From the entries that follow, copy exactly the lines beginning at the line holding "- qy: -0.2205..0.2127" and continuing through the line holding "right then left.".

######

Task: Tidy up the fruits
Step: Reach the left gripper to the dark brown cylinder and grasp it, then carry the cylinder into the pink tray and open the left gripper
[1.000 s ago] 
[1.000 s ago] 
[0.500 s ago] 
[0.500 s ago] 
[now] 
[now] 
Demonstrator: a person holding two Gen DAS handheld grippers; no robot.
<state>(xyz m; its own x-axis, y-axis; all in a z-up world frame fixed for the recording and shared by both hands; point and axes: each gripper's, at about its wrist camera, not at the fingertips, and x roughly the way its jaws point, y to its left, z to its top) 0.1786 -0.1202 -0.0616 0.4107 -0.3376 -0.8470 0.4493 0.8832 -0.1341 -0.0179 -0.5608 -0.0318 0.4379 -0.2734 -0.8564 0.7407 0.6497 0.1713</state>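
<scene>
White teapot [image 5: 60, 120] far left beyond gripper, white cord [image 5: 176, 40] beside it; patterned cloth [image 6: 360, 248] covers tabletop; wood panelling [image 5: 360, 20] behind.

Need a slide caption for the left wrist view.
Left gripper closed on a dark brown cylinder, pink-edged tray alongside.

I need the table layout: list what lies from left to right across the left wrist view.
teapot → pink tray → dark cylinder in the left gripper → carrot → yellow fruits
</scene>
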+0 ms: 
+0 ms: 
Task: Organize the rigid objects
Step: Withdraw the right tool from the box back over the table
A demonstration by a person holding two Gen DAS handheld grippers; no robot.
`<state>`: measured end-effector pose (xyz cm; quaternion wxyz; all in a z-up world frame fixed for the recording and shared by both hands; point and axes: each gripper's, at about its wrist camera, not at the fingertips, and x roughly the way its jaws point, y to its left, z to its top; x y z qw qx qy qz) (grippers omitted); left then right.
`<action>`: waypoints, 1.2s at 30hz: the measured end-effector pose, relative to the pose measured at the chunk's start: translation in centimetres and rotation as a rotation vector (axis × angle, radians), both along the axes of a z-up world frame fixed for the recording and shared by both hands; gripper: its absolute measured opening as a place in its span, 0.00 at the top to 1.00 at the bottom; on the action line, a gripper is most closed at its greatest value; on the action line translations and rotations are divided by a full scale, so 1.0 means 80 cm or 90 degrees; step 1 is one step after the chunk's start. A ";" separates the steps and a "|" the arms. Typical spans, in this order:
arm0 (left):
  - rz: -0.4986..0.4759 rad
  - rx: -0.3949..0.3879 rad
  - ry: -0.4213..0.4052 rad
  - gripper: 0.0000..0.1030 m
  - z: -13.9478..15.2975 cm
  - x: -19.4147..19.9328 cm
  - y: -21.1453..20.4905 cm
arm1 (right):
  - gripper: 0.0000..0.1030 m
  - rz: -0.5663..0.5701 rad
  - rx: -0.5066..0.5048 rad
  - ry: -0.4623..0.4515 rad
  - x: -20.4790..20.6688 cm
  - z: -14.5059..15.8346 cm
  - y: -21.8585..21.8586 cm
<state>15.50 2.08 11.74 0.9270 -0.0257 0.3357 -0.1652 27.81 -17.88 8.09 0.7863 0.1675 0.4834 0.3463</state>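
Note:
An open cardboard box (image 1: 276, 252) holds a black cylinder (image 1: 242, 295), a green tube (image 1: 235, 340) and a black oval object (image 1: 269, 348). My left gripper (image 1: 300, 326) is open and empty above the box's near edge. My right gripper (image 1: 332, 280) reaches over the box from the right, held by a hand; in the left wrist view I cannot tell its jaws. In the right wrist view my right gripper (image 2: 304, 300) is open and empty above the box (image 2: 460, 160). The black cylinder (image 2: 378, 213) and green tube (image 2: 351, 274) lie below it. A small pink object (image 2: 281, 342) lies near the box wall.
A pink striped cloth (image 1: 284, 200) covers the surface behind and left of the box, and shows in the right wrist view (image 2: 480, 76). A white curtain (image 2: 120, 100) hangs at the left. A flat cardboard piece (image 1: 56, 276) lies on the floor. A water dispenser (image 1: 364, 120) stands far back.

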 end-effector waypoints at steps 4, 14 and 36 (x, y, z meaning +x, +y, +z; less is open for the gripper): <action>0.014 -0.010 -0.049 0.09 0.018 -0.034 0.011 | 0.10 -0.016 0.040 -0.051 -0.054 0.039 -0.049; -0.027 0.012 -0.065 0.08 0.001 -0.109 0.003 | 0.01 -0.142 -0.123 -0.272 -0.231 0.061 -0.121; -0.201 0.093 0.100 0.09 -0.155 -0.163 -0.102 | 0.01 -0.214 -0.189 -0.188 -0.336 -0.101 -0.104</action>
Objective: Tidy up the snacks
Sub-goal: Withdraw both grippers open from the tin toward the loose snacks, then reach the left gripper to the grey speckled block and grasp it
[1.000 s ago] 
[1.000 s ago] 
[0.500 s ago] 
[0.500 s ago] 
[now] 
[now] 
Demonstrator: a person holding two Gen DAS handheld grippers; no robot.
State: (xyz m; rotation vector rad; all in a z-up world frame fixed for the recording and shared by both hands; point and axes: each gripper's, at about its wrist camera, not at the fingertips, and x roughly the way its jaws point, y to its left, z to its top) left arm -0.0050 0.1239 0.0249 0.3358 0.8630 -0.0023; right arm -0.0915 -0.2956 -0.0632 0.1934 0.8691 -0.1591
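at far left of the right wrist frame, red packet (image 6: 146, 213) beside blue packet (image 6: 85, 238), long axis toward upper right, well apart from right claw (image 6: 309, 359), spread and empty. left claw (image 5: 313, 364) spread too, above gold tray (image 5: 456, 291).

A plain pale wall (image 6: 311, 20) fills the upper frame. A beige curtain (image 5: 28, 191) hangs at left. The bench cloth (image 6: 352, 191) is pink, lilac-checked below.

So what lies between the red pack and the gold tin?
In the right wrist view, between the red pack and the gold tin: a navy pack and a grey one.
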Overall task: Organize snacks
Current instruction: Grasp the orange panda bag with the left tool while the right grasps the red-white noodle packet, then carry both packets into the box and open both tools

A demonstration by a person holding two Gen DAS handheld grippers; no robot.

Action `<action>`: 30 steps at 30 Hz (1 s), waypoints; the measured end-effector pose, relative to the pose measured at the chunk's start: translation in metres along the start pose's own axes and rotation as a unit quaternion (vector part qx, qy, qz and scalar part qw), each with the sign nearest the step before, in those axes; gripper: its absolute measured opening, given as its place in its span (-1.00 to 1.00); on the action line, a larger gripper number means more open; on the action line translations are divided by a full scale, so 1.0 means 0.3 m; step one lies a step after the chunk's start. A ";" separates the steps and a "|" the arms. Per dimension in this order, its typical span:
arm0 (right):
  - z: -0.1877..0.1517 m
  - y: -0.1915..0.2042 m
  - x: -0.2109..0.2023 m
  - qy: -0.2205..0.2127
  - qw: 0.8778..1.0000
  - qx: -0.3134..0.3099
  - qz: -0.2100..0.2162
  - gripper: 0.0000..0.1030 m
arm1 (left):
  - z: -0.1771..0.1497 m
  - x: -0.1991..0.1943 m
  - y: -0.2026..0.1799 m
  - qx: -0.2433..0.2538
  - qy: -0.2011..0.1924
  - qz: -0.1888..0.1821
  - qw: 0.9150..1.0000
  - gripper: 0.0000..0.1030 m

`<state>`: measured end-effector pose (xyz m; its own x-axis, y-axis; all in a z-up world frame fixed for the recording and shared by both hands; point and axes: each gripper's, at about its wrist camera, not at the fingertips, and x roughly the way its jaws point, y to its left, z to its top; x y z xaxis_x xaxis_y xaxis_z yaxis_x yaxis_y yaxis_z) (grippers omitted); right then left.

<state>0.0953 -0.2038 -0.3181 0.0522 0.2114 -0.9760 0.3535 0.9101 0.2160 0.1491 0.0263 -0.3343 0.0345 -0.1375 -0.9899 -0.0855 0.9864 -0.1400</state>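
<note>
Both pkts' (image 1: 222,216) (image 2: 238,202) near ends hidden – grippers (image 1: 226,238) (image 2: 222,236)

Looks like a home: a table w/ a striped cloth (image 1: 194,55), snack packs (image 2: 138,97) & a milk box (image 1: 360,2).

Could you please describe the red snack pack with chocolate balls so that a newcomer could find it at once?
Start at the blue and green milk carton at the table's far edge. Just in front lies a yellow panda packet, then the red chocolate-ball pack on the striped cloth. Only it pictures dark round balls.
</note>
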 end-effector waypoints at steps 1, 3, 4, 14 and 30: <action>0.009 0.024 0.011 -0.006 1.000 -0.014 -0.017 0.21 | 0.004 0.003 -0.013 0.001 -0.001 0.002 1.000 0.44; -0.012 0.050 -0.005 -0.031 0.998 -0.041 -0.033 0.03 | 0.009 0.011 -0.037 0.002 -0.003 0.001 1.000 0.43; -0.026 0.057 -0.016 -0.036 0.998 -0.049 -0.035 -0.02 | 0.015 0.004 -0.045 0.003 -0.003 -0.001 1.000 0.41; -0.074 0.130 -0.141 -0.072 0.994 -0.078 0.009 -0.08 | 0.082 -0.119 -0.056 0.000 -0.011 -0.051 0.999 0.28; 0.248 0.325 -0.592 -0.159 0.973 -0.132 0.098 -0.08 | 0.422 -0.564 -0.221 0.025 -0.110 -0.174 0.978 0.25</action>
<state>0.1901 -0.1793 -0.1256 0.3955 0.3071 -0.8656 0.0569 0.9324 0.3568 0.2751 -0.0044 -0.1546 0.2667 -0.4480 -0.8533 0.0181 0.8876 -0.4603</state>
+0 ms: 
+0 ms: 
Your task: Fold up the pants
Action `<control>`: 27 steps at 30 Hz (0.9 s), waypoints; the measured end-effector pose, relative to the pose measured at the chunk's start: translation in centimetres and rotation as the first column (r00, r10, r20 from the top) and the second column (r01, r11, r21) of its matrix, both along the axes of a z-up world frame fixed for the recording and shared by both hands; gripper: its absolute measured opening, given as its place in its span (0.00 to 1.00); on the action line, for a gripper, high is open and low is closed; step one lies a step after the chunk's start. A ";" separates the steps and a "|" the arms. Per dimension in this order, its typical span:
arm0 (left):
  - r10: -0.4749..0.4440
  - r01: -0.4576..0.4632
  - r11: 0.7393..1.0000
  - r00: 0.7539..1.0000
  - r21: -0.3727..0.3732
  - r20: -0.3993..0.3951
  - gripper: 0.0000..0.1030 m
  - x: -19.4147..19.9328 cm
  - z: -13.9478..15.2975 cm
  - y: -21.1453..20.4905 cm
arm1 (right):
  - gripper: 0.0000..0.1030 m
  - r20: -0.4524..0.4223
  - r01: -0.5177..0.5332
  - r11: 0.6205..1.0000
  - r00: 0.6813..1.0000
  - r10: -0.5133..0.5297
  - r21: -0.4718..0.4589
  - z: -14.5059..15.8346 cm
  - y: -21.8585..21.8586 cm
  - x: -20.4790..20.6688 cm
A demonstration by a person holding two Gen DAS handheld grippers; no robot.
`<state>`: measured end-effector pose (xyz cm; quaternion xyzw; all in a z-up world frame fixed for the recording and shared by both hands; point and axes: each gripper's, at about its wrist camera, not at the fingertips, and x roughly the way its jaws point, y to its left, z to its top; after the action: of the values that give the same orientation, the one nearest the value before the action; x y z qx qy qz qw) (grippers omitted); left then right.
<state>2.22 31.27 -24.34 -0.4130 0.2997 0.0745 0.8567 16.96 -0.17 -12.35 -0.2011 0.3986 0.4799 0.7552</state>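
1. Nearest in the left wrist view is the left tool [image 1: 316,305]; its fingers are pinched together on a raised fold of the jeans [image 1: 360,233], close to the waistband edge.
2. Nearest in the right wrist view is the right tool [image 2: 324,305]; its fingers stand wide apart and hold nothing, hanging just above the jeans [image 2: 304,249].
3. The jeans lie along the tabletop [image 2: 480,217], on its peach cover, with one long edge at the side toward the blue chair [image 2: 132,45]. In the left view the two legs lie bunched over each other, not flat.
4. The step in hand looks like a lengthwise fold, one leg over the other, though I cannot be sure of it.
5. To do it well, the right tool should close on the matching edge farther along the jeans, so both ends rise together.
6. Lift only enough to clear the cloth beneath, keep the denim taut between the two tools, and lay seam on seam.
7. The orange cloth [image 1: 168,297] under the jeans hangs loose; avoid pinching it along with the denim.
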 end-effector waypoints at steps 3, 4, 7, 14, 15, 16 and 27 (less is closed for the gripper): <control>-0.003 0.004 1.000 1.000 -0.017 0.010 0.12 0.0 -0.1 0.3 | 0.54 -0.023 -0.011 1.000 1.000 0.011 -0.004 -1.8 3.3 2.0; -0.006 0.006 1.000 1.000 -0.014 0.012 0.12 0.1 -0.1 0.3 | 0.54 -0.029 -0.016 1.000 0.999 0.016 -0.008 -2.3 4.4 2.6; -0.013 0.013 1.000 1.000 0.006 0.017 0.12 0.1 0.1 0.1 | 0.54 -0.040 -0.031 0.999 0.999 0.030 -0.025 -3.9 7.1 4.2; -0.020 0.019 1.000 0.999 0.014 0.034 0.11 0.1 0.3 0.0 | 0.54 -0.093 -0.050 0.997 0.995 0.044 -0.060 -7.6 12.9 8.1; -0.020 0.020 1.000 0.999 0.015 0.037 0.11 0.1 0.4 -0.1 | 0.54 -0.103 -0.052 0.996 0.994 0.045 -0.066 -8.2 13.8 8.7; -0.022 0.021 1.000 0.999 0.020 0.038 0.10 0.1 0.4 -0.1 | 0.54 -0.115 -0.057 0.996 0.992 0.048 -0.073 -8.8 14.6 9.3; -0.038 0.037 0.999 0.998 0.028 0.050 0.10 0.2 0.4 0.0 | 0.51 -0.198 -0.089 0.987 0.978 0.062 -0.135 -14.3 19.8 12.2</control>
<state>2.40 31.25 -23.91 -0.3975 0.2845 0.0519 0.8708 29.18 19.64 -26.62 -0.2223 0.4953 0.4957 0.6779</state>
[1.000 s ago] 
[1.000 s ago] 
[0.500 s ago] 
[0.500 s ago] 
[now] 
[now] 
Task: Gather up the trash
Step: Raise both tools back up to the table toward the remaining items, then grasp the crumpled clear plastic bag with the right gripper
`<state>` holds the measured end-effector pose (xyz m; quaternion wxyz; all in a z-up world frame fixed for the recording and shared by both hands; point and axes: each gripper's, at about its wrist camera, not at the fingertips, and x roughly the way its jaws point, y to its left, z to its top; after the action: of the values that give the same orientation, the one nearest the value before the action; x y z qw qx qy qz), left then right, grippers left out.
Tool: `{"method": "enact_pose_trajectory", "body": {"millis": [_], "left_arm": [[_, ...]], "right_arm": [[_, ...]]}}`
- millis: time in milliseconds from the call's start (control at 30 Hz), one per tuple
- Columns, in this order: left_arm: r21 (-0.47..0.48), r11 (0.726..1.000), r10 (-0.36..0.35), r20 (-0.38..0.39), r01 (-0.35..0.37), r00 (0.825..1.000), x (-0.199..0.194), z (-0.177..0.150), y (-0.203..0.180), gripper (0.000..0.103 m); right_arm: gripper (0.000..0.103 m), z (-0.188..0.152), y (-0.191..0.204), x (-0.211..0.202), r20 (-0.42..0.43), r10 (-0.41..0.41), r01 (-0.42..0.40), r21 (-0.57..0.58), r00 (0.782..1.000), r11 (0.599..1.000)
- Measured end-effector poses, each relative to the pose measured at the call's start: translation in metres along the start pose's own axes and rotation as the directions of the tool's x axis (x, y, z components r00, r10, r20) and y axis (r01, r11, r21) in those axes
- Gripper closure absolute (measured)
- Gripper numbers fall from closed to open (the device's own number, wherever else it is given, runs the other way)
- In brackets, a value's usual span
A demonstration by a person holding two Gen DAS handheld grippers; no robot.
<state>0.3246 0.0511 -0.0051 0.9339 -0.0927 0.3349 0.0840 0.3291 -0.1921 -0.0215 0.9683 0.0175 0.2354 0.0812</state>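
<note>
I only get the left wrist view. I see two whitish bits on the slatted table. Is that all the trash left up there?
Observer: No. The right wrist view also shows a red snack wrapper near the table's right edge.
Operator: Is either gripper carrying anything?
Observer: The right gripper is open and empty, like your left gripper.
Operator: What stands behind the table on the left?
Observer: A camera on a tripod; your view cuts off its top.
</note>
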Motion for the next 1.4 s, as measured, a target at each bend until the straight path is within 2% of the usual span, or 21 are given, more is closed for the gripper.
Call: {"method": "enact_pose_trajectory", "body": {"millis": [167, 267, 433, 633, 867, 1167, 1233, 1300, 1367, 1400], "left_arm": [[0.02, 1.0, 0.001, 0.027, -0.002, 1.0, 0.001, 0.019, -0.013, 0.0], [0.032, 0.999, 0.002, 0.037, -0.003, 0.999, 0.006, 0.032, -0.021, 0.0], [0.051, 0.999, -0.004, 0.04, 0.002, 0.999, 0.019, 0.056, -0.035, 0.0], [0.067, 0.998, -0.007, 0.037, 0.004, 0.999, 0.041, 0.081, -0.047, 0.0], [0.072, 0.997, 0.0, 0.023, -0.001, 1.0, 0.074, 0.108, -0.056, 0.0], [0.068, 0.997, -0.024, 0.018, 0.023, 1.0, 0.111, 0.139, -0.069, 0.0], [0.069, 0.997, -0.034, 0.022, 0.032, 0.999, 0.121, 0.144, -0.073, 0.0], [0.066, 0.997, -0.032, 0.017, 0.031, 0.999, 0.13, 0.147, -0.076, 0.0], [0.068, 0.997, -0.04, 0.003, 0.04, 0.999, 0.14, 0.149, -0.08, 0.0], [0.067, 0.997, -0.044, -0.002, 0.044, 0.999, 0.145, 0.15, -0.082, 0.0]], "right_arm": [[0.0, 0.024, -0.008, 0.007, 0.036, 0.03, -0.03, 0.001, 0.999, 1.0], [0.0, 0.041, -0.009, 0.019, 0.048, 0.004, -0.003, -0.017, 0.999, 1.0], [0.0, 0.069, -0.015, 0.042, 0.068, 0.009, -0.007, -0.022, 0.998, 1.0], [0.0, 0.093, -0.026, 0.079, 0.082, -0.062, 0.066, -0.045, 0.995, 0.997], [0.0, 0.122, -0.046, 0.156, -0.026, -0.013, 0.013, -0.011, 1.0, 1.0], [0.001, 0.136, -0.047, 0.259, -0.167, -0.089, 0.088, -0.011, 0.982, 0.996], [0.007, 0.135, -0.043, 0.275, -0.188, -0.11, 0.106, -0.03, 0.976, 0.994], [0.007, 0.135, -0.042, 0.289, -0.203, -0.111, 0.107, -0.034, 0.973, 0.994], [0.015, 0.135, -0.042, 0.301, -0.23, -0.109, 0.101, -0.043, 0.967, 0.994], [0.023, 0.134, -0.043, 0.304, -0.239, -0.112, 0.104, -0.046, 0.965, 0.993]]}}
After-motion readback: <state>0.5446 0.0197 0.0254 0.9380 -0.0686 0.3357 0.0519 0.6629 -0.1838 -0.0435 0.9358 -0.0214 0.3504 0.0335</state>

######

ANSWER SECTION
  - qy: -0.2205..0.2127
  - qw: 0.8778..1.0000
  - qx: -0.3134..0.3099
  - qz: -0.2100..0.2162
  - gripper: 0.0000..0.1030 m
arm1 (left):
  - z: -0.1771..0.1497 m
  - x: -0.1991..0.1943 m
  - y: -0.2026..0.1799 m
  - qx: -0.2433..0.2538
  - qy: -0.2011..0.1924
  - qz: -0.1888..0.1821
  - qw: 0.9150..1.0000
  - gripper: 0.0000..0.1030 m

`<state>`: measured end-effector pose (xyz m; its own x-axis, y-axis; all in a z-up world frame fixed for the recording and shared by both hands; point and axes: each gripper's, at about its wrist camera, not at the fingertips, and x roughly the way its jaws point, y to its left, z to its top; x y z xaxis_x xaxis_y xaxis_z yaxis_x yaxis_y yaxis_z) (grippers omitted); right then left.

Nothing remains to add to the answer.